Comment 5 for bug 1750880

Ok so maybe I am on to something here. On controller-0 we have:
nameserver 38.145.33.91
nameserver 38.145.32.66
nameserver 38.145.32.79

+ ip route
default via 192.168.24.1 dev eth0

2: eth0: <BROADCAST,MULTICAST,UP,LOWER_UP> mtu 1350 qdisc pfifo_fast state UP qlen 1000
    link/ether fa:16:3e:f4:4b:6f brd ff:ff:ff:ff:ff:ff
    inet 192.168.24.15/24 brd 192.168.24.255 scope global eth0
       valid_lft forever preferred_lft forever
    inet6 fe80::f816:3eff:fef4:4b6f/64 scope link
       valid_lft forever preferred_lft forever

So we are going towards the internet (aka our dns servers) via the undercloud.

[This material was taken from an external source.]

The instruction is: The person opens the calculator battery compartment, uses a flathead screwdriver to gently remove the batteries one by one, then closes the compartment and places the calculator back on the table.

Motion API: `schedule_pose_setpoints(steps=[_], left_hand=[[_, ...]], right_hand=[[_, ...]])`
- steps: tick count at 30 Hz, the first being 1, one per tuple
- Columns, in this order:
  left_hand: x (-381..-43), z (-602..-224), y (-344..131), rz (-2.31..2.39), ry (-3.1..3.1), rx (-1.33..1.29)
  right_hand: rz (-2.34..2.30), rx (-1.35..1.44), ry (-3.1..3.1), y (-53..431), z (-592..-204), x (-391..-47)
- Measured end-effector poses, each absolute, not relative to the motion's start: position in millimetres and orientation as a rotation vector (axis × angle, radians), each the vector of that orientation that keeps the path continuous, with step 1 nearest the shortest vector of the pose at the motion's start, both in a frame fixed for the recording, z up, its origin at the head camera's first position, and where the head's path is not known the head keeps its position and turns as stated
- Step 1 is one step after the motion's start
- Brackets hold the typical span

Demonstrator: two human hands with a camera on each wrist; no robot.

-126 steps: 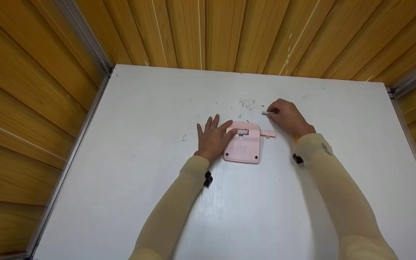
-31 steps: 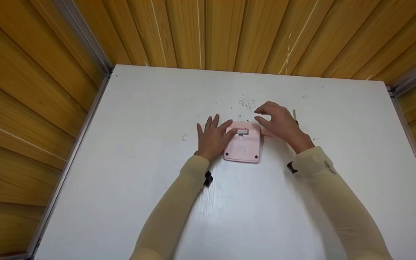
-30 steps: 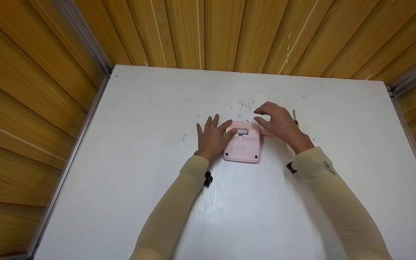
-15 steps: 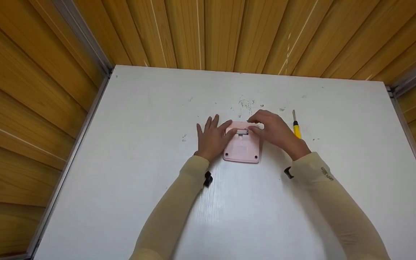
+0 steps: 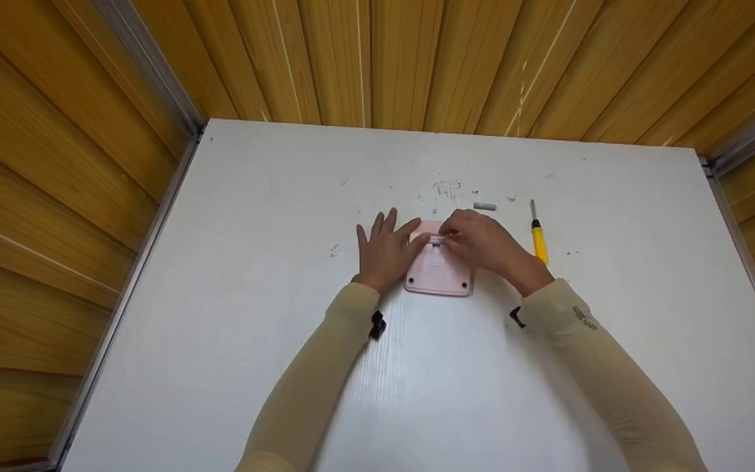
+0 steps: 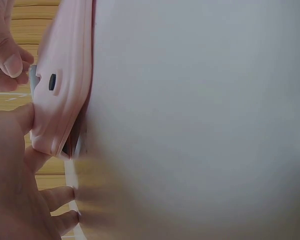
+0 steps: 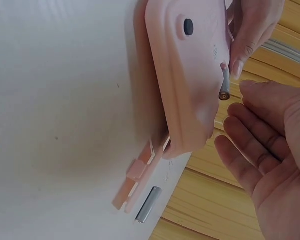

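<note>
A pink device (image 5: 438, 272) lies face down, rubber feet and battery compartment upward. My left hand (image 5: 385, 257) rests against its left side with fingers spread, the thumb by the compartment. In the compartment is a battery (image 7: 225, 89), one end sticking up above the pink back. Thumb and fingers of my right hand (image 5: 485, 242) reach over the compartment; in the right wrist view they are loosely bent right beside the battery end, a gap between them. A second battery (image 5: 484, 206) lies loose beyond the right hand. The pink battery cover (image 7: 136, 171) lies beside the device, hidden in the head view.
To the right of the right hand lies a screwdriver (image 5: 538, 239) with a yellow handle. Everything stands on a white table (image 5: 272, 275) with dark marks, bordered by wood-panelled walls (image 5: 397, 65) at the back and sides.
The right hand, which pinched a battery above the table earlier, has let it go onto the table and moved left and down to the compartment. The screwdriver has come into view. The left hand stays put.
</note>
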State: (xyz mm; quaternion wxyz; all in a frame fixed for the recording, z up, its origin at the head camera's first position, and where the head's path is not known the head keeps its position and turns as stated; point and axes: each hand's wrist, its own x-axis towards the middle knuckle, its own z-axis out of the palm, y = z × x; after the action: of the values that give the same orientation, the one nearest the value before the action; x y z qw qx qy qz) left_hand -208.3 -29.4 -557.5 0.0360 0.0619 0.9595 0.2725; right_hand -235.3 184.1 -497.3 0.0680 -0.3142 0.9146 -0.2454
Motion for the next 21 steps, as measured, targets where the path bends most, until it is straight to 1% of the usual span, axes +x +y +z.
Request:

On the undercloud we have the correct nat rules to break out:
*nat
:PREROUTING ACCEPT [3471:247475]
:INPUT ACCEPT [856:52186]
:OUTPUT ACCEPT [129545:7804244]
:POSTROUTING ACCEPT [129545:7804244]
:BOOTSTACK_MASQ - [0:0]
:DOCKER - [0:0]
-A PREROUTING -d 169.254.169.254/32 -i br-ctlplane -p tcp -m tcp --dport 80 -j REDIRECT --to-ports 8775
-A PREROUTING -m addrtype --dst-type LOCAL -j DOCKER
-A OUTPUT ! -d 127.0.0.0/8 -m addrtype --dst-type LOCAL -j DOCKER
-A POSTROUTING -j BOOTSTACK_MASQ
-A POSTROUTING -s 172.17.0.0/16 ! -o docker0 -j MASQUERADE
-A BOOTSTACK_MASQ -s 192.168.24.0/24 -d 192.168.24.0/24 -j RETURN
-A BOOTSTACK_MASQ -s 192.168.24.0/24 -j MASQUERADE
-A DOCKER -i docker0 -j RETURN

*but* in the FORWARD chain we have this:
*filter
:INPUT ACCEPT [0:0]
:FORWARD DROP [2899:203965]
:OUTPUT ACCEPT [5947438:33329856685]
-A FORWARD -j neutron-filter-top
-A FORWARD -j neutron-openvswi-FORWARD
-A FORWARD -d 192.168.24.0/24 -p tcp -m state --state NEW -m comment --comment "140 ctlplane-subnet cidr nat ipv4" -j ACCEPT
-A FORWARD -j DOCKER-ISOLATION
-A FORWARD -o docker0 -j DOCKER
-A FORWARD -o docker0 -m conntrack --ctstate RELATED,ESTABLISHED -j ACCEPT
-A FORWARD -i docker0 ! -o docker0 -j ACCEPT
-A FORWARD -i docker0 -o docker0 -j ACCEPT

Is it me or we are missing the UDP forwarding rule?